L’ombra di un ruolo d’Israele dietro la fine di Yasser Arafat viene avvalorata anche da Nasser Qidwa, ex ambasciatore dell’Olp alle Nazioni Unite e nipote del leader scomparso. «Israele è responsabile della morte di Arafat, noi restiamo convinti che egli sia stato avvelenato», afferma  Qidwa.

Ma non manca chi vede un coinvolgimento di esponenti palestinesi di primo piano nella morte di Arafat. Un anno fa l’Anp ordinò la chiusura temporanea dell’ufficio in Cisgiordania della televisione araba al Jazeera , accusando l’emittente di raccogliere «provocazioni» e diffondere «menzogne».

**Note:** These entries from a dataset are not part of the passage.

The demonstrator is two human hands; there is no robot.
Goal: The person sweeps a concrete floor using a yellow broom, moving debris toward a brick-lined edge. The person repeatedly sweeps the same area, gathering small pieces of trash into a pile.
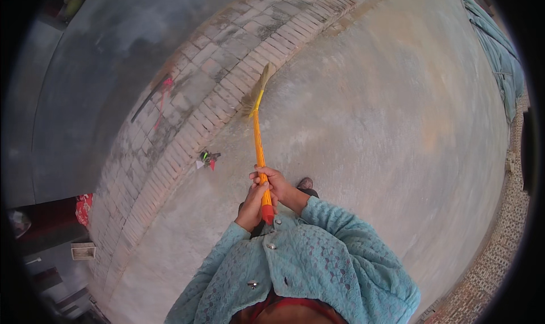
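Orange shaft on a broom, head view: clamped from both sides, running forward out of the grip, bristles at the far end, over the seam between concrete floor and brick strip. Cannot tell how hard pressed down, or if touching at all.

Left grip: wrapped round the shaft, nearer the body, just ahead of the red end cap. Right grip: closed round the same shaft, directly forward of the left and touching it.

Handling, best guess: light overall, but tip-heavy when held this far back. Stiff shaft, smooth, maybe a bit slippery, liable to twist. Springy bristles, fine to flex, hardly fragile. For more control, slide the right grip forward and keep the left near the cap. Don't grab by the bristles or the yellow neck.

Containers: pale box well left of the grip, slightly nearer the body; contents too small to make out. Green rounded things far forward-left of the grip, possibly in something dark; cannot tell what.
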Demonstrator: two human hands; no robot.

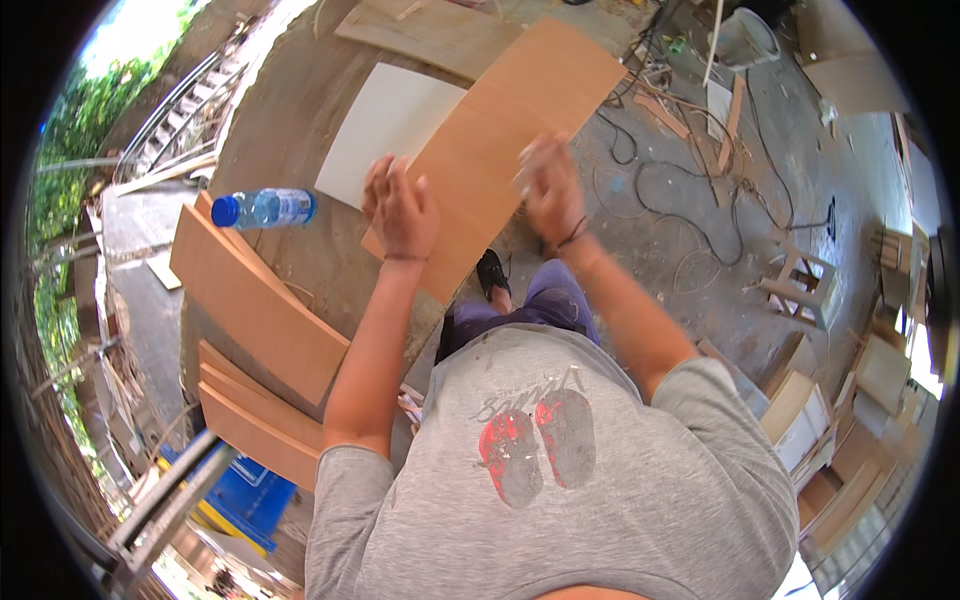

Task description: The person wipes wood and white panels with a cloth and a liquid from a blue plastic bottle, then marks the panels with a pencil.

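Observation:
A long wood-coloured board [500, 125] lies slantwise in front of me, running from near my waist to the far right. At its left edge is my left hand [402, 212], its fingers a little bent and apart, with nothing seen in its grasp. Over the board's right edge is my right hand [553, 190]. Motion smears its fingers, so I cannot make out whether they touch or grip the board. A white panel [385, 125] reaches out from under the board's left side, beyond my left hand.
A water bottle with a blue cap [262, 208] lies left of my left hand. More wood-coloured boards [262, 300] are stacked at the left, above a blue bin [250, 495]. Cables [690, 225] and wood scraps [662, 115] litter the floor at the right, near a small stool [800, 285].

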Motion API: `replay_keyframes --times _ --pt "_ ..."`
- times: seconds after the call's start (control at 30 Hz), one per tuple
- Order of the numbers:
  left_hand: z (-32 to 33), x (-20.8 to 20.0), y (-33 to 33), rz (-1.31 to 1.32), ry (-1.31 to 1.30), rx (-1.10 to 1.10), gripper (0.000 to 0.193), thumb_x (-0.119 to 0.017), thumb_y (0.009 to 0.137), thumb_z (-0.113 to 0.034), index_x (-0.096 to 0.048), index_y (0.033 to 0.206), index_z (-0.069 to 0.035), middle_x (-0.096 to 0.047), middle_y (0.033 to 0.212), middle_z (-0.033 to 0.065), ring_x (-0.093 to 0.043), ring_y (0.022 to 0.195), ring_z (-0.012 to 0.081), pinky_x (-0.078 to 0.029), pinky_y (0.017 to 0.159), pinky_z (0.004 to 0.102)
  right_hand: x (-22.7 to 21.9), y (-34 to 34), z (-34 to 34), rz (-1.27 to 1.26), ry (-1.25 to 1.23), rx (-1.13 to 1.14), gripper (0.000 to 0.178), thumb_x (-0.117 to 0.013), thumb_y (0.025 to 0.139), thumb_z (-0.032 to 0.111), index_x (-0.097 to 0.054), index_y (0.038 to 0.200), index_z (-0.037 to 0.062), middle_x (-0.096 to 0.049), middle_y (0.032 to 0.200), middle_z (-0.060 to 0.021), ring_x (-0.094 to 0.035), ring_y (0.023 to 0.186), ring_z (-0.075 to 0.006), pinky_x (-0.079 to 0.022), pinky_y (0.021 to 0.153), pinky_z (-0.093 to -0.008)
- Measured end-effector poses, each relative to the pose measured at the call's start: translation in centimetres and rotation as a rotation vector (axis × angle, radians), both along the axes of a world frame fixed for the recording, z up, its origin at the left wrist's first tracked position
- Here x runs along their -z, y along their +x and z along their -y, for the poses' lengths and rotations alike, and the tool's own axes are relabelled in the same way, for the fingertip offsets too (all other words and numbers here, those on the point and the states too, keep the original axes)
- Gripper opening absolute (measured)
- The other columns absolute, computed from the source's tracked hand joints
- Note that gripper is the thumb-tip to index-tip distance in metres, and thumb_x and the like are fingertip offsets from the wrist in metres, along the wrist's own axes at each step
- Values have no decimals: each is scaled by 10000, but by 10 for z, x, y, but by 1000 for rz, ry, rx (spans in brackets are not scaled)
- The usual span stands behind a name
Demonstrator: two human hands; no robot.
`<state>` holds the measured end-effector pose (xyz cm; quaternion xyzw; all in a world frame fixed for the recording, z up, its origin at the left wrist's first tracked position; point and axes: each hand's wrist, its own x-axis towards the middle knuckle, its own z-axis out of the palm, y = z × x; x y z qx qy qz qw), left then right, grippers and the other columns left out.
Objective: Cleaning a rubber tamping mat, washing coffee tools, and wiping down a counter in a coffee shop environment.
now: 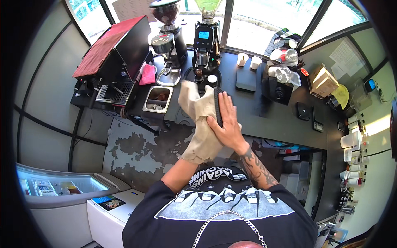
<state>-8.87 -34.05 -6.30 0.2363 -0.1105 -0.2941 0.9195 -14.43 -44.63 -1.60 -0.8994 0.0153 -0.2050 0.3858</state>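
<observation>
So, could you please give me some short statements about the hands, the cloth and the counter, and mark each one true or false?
1. The right hand holds a flat black object. True.
2. The cloth is bright blue. False: it is beige.
3. The left hand is hidden under the cloth. True.
4. The two white cups lie on the floor. False: they stand on the black counter near the window.
5. The red cloth lies on top of the coffee machine. True.
</observation>
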Motion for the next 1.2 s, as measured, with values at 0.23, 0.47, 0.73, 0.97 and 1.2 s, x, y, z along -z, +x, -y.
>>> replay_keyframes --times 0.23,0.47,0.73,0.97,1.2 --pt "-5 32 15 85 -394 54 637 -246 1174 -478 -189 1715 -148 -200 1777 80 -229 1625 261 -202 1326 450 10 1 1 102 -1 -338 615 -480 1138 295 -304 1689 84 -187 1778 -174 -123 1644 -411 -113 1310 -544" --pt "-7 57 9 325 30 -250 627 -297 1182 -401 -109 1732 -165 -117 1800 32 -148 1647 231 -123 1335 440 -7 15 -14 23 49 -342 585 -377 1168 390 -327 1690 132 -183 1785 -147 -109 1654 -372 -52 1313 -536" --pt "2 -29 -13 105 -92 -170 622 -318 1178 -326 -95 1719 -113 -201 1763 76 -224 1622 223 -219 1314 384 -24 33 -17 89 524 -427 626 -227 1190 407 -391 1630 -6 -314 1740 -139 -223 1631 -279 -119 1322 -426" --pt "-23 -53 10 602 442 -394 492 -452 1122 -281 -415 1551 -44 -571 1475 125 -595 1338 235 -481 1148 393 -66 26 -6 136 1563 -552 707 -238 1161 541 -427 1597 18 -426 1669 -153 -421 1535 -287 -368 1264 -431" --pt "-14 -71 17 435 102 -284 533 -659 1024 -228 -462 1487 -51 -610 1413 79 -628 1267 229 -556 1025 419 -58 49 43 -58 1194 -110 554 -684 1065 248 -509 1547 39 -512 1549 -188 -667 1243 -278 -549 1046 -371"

A suscitare la collera dei vertici palestinesi fu la diffusione da parte di al Jazeera di dichiarazioni di Faruq Kaddumi - storico alto dirigente di Fatah e dell’Olp da sempre contrario agli accordi di Oslo - in cui questi imputò ad Abu Mazen di aver provocato la morte di Arafat complottando con uomini del suo entourage e con Israele per avvelenarlo e, quindi, eliminarlo, dalla scena politica.

Lo scorso gennaio peraltro si rialzarono i toni della polemica fra palestinesi e governo tunisino perché non fu consentito ad emissari dell’Anp di fotocopiare gli archivi di Arafat. Si tratta di foto, lettere con partiti e movimenti politici stranieri, verbali di riunioni e anche documenti finanziari contenuti nella palazzina del quartiere di Mutueville a Tunisi che fu abitazione e ufficio di Arafat per oltre dieci anni dall’esilio dal Libano nel 1982 alla partenza per la Cisgiordania dopo gli accordi di Oslo.

Tra i tanti misteri c’è anche quello del ruolo avuto dalla moglie di Arafat, Suha Tawill, scomparsa totalmente dalla scena (assieme alla figlia Zahwa) e che secondo l’opinione di molti palestinesi sarebbe a conoscenza di elementi importanti legati alla morte di «Abu Ammar». Più di tutto, custodirebbe il segreto di alcuni investimenti finanziari effettuati  dall’Olp per ordine di Arafat e mai recuperati dopo la sua morte.